DATA IN THIS EXERCISE Block Start

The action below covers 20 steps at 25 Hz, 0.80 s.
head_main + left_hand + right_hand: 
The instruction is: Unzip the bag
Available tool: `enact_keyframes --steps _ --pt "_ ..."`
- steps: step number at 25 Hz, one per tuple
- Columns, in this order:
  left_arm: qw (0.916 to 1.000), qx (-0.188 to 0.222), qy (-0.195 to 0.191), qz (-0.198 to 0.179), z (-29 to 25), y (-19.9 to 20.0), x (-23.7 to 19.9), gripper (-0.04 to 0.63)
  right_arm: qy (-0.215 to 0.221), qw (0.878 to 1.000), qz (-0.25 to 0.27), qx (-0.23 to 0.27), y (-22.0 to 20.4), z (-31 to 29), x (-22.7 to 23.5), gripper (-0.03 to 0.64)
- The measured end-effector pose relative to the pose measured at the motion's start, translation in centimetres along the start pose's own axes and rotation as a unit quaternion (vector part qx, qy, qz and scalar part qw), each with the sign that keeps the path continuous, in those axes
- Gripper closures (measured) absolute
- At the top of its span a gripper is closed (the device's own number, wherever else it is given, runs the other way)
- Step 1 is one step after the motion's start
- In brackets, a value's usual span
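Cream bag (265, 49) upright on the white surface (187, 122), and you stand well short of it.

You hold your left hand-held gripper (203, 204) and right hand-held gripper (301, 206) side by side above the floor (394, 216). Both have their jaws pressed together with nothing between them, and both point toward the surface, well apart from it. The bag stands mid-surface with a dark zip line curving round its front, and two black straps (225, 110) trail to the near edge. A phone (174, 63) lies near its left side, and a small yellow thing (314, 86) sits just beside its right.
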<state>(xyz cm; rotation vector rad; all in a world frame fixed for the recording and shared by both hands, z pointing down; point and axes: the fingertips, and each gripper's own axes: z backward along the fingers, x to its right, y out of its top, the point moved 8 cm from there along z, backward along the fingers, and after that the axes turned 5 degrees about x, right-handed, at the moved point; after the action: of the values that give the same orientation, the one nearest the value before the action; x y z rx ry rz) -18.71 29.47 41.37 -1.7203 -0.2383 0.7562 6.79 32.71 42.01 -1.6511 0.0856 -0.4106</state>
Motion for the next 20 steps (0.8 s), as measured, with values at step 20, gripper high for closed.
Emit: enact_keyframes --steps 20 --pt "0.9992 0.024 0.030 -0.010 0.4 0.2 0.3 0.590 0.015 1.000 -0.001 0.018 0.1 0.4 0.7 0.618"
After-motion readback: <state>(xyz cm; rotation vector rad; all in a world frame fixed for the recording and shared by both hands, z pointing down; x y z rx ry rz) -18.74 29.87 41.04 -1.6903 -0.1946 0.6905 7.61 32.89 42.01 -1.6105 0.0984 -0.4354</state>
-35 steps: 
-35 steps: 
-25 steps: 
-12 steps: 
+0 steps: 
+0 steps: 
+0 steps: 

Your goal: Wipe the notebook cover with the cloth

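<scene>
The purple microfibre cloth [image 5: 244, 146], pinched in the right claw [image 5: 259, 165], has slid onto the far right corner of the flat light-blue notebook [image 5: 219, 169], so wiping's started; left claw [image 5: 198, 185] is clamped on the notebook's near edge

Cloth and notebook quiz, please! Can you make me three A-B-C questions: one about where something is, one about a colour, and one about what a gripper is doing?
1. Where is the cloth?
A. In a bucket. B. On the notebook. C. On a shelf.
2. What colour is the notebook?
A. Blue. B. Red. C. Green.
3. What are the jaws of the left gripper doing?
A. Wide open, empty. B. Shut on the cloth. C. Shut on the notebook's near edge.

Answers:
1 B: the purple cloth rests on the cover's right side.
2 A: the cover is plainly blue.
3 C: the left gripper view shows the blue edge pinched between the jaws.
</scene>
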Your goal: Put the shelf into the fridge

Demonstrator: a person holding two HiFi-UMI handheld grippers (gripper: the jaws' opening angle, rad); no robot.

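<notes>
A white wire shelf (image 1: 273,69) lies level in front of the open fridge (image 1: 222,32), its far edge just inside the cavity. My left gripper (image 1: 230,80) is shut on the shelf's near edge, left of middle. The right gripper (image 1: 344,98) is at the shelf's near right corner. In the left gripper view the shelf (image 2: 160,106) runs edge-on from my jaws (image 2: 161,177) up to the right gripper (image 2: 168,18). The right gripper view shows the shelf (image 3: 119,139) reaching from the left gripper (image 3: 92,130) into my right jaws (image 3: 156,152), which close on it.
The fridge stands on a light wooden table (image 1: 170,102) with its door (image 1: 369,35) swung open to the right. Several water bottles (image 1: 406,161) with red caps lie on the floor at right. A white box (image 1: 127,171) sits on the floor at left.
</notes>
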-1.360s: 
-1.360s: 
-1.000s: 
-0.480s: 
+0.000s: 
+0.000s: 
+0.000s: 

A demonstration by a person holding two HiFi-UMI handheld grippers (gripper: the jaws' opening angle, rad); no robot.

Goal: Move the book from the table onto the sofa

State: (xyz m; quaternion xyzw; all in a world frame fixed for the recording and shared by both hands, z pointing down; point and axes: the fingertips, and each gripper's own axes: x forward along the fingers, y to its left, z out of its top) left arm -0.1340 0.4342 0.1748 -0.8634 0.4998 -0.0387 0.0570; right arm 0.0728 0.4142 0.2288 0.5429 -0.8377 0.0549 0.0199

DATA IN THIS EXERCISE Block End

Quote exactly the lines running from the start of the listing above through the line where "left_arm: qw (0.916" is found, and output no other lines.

The action below covers 20 steps at 25 Hz, 0.80 s.
head_main + left_hand + right_hand: 
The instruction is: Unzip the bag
Available tool: `enact_keyframes --steps _ --pt "_ ..."`
- steps: step number at 25 Hz, one per tuple
- Columns, in this order:
  left_arm: qw (0.916 to 1.000), qx (-0.188 to 0.222), qy (-0.195 to 0.191), qz (-0.198 to 0.179), z (-29 to 25), y (-19.9 to 20.0), x (-23.7 to 19.9), gripper (-0.04 to 0.63)

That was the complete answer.